Perda de câmara anterior + Prolapso de íris + Perda de reflexo vermelho no intraoperatório → Hemorragia Expulsiva.
A hemorragia supracoroidal é uma complicação devastadora onde o sangramento súbito no espaço entre a coroide e a esclera empurra o conteúdo ocular para fora da incisão.
A hemorragia supracoroidal (ou expulsiva, quando há extrusão de conteúdo intraocular) é um dos eventos mais temidos na cirurgia de catarata, especialmente na técnica extracapsular (EECC) onde a incisão é maior. Ela ocorre devido à ruptura de vasos sanguíneos da coroide, preenchendo o espaço virtual supracoroidal com sangue arterial sob alta pressão. Historicamente, a incidência era maior com incisões grandes, mas com a facoemulsificação (incisões pequenas e sistema fechado), o risco diminuiu drasticamente, embora não tenha sido eliminado. O prognóstico visual depende da extensão da hemorragia e da rapidez do fechamento da incisão. Casos graves podem evoluir com descolamento de retina total, glaucoma neovascular ou phthisis bulbi. O manejo pós-operatório envolve corticoterapia intensa, controle da PIO e acompanhamento rigoroso com ultrassonografia ocular para decidir o momento ideal de uma possível intervenção vitreorretiniana.
Durante a cirurgia intraocular, os sinais de alerta incluem o endurecimento súbito do globo ocular, o estreitamento ou perda da câmara anterior (mesmo com uso de viscoelásticos), o prolapso da íris pela incisão que não se mantém reduzida e, crucialmente, a perda ou escurecimento do reflexo vermelho pupilar. O paciente, se acordado, pode queixar-se de dor súbita e intensa devido ao aumento abrupto da pressão intraocular e estiramento dos nervos ciliares.
Os principais fatores de risco incluem idade avançada, hipertensão arterial sistêmica, glaucoma prévio, alta miopia (devido à esclera mais fina e coroide frágil), doenças cardiovasculares e uso de anticoagulantes. Eventos intraoperatórios que causam hipotonia súbita (queda brusca da pressão intraocular ao abrir o olho) ou flutuações pressóricas importantes são os gatilhos que levam à ruptura das artérias ciliares posteriores curtas no espaço supracoroidal.

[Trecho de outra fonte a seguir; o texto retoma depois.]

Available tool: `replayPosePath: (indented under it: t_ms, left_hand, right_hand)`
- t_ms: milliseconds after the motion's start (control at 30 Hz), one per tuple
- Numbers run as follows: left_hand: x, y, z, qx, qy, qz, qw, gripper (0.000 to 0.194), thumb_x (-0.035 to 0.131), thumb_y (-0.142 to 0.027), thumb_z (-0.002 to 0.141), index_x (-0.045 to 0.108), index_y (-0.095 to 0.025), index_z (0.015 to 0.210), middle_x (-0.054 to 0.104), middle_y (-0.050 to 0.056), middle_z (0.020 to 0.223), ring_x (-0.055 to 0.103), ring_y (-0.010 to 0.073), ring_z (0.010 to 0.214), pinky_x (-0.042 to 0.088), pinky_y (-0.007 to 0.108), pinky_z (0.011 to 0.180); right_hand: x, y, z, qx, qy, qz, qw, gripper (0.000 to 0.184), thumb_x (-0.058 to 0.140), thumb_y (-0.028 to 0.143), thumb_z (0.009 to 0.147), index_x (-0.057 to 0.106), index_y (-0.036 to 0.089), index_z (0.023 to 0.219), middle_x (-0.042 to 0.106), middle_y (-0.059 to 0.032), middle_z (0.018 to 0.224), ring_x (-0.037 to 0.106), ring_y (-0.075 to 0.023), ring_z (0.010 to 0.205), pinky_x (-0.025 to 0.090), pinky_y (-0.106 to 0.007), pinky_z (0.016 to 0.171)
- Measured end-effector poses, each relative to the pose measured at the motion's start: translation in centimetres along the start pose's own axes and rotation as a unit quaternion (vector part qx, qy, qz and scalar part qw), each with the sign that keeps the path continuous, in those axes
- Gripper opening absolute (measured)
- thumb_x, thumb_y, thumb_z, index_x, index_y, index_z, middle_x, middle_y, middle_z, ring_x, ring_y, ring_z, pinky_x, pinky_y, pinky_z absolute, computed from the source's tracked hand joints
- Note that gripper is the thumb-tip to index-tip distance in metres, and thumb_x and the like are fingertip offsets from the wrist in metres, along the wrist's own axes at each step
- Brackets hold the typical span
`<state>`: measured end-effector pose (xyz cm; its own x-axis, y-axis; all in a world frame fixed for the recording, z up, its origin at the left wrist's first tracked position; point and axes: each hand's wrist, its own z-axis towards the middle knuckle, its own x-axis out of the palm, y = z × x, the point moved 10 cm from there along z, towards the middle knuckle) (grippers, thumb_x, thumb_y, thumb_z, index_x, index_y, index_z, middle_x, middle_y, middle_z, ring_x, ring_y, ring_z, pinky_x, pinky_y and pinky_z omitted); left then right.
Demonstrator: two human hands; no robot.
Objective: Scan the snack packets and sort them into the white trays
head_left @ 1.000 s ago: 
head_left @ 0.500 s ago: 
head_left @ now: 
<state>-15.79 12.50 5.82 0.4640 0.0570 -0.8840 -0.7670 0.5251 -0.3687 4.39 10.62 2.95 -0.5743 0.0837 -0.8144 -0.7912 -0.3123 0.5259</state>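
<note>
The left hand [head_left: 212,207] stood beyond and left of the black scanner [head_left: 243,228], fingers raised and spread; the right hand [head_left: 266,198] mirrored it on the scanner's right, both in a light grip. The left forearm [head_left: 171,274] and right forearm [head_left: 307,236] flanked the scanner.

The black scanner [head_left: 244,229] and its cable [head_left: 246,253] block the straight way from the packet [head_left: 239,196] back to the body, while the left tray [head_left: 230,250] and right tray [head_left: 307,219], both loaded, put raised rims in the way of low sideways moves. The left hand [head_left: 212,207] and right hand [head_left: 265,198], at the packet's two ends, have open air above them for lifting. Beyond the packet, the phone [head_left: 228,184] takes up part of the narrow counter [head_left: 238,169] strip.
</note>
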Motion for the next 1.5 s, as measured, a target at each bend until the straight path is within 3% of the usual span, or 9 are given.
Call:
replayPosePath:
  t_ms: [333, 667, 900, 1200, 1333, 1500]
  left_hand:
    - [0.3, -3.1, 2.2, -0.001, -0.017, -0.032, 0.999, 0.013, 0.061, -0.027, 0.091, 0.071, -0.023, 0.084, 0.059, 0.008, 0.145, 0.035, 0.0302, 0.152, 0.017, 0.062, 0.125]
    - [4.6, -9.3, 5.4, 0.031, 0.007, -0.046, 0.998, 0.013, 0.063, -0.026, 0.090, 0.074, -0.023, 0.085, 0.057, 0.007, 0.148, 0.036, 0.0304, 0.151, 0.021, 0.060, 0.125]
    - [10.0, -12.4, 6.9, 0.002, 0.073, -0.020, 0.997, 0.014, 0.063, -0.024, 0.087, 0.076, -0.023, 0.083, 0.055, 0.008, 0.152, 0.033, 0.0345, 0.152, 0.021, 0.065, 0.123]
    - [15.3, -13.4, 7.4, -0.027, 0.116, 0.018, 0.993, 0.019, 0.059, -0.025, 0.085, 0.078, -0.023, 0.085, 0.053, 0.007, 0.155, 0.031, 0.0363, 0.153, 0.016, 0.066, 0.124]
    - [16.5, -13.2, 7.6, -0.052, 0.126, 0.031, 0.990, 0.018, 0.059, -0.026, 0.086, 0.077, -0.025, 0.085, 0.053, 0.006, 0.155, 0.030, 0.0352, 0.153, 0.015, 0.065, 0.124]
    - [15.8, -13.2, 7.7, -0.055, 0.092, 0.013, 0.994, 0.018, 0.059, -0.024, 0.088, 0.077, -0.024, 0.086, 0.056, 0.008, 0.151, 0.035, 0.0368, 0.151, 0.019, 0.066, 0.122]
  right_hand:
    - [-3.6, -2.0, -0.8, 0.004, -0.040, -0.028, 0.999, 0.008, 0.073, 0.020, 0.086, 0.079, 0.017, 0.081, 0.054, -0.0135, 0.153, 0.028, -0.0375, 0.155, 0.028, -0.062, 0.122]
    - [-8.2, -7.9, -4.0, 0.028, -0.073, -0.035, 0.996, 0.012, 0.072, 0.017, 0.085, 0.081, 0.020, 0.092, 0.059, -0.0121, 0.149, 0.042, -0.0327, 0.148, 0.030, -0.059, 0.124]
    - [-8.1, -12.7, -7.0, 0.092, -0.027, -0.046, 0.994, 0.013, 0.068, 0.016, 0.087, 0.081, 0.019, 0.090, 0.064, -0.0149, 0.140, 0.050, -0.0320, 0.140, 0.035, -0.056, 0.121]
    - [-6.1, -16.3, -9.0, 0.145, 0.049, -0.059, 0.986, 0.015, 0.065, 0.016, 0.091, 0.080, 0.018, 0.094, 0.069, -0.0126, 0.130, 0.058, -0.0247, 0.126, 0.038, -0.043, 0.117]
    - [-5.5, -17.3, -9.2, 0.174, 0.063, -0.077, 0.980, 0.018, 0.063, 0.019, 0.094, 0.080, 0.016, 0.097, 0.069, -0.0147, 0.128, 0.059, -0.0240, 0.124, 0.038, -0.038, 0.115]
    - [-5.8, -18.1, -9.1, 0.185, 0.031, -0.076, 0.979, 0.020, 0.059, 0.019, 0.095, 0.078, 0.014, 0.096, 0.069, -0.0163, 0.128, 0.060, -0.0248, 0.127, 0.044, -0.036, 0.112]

A conduta imediata e mais importante é o fechamento hermético de todas as incisões cirúrgicas o mais rápido possível para tamponar o sangramento através do aumento da pressão intraocular. Não se deve tentar remover prolapsos de vítreo ou íris se isso atrasar o fechamento. Após a estabilização da ferida, pode-se administrar acetazolamida venosa ou manitol para controlar a PIO. A drenagem do sangue supracoroidal por esclerotomia pode ser necessária, mas geralmente é postergada por alguns dias até que ocorra a liquefação do coágulo.